• **Assignment**: Return only that part of the material below which starts with the line containing "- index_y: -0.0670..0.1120" and goes on through the line containing "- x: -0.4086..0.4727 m", restated exactly.

• **Provided data**:
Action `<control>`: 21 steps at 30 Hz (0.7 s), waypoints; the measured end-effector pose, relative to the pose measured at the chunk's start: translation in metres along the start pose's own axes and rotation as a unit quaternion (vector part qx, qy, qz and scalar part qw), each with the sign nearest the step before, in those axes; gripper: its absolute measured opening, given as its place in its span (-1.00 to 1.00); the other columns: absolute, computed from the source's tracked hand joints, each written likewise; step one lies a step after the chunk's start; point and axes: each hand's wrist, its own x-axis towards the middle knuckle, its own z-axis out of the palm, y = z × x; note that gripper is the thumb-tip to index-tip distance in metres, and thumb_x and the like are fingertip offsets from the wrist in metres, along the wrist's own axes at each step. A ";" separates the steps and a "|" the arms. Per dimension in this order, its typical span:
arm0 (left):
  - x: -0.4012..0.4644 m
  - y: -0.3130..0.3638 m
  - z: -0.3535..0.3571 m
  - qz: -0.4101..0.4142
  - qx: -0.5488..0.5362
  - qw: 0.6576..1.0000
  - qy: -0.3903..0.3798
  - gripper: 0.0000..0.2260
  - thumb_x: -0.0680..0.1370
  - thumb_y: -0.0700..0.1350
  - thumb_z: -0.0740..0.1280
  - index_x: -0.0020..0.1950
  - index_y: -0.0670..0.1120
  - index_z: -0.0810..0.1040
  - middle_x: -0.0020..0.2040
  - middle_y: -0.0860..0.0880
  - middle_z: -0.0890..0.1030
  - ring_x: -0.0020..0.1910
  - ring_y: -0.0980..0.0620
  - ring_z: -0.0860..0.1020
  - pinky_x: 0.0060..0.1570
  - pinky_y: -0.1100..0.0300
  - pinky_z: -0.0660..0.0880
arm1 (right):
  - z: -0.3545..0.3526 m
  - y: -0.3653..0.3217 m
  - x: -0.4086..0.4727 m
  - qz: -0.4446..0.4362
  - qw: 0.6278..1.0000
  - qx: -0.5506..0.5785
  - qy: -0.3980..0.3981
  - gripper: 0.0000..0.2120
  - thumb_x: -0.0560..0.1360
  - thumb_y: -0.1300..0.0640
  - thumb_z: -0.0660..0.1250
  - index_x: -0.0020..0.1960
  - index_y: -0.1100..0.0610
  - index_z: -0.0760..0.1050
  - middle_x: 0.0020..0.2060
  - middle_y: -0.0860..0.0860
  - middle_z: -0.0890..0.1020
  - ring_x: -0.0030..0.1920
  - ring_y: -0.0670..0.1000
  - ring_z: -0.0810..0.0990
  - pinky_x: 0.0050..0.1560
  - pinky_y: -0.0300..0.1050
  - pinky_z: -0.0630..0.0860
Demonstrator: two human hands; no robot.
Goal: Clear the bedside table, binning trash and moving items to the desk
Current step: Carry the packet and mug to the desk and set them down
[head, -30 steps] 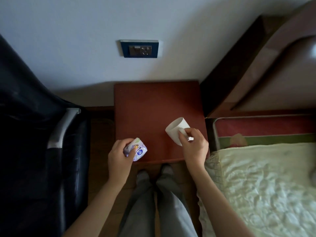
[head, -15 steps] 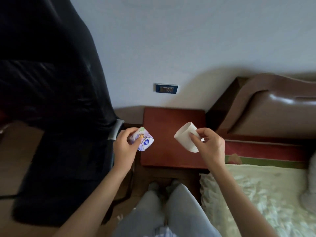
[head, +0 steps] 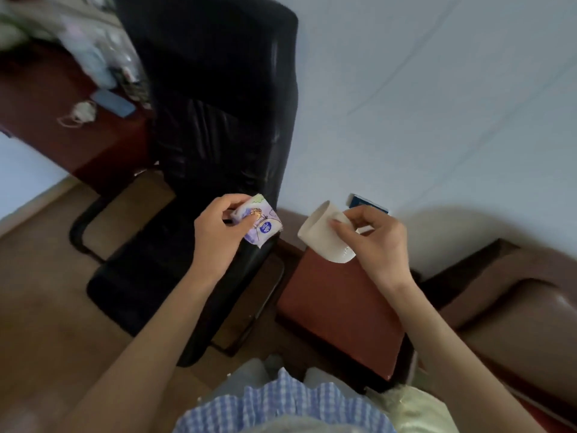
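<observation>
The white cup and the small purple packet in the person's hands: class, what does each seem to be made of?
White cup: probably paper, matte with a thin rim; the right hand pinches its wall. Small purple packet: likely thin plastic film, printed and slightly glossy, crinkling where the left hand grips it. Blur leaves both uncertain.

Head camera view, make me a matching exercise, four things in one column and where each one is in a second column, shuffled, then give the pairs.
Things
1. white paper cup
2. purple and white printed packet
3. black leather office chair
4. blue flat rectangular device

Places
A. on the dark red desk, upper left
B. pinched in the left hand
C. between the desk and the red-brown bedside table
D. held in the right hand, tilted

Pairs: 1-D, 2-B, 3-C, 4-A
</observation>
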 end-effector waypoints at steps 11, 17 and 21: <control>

• **Problem solution**:
  - index_y: -0.0670..0.1120
  - index_z: -0.0810..0.1040
  - middle_x: -0.0020..0.2040
  - middle_y: -0.0860..0.0880
  - middle_z: -0.0890..0.1030
  - ring_x: -0.0020..0.1910
  - ring_y: -0.0980..0.0620
  - ring_z: -0.0860..0.1020
  - pinky_x: 0.0060..0.1570
  - pinky_y: -0.1100..0.0300
  - pinky_z: -0.0660..0.0880
arm1 (right):
  - z: -0.3545..0.3526 m
  - y: -0.3653..0.3217 m
  - x: -0.4086..0.4727 m

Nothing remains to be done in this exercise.